The data
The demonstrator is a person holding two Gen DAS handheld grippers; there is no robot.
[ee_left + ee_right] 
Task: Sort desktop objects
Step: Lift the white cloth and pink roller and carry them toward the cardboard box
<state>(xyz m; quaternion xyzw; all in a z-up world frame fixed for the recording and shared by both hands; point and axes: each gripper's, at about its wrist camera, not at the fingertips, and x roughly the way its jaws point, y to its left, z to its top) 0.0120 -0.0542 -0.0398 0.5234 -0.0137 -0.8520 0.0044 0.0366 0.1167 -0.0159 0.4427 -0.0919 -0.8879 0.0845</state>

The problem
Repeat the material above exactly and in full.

The answer
The demonstrator is a person holding two Gen DAS handheld grippers; there is no robot.
[ee_left + ee_right] 
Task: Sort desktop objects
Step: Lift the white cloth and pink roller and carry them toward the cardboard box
<state>(xyz m; quaternion xyzw; all in a z-up world frame fixed for the recording and shared by both hands; point and axes: each gripper's, at about its wrist camera, not at the fingertips, and x roughly the way its jaws point, y to its left, z to its top) 0.0120 -0.0542 -0.0398 0.5234 -0.0137 -0.8520 0.0044 0.0366 0.1167 -0.0159 0.4427 -0.0919 -0.8879 0.0845</state>

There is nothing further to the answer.